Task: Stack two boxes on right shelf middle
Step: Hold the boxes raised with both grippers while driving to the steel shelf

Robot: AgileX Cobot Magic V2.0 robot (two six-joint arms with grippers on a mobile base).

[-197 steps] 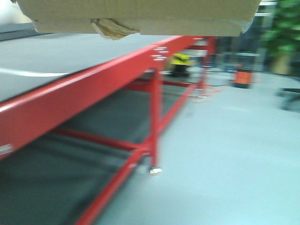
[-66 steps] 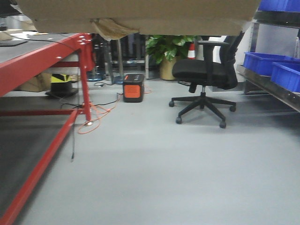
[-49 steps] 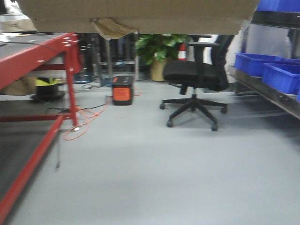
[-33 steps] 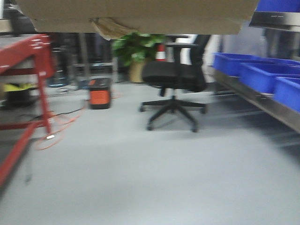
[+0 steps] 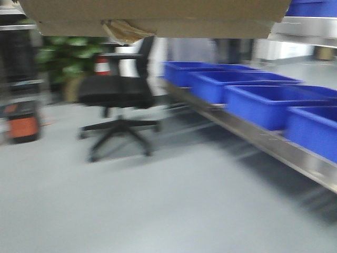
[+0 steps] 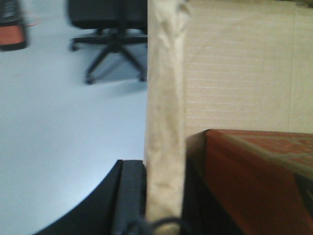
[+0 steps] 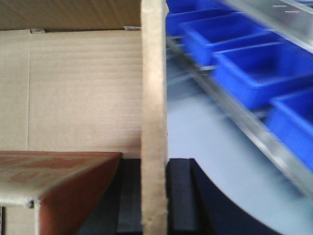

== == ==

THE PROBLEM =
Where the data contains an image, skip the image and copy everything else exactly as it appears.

TASK ANSWER =
Task: Stack two boxes on right shelf middle
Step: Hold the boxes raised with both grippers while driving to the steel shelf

Robot: AgileX Cobot Magic V2.0 robot (two six-joint arms with grippers on a mobile base).

[-197 steps] 
[-66 steps] 
[-49 steps] 
[-33 steps] 
[+0 steps] 
[+0 steps] 
[+0 steps] 

The response is finished.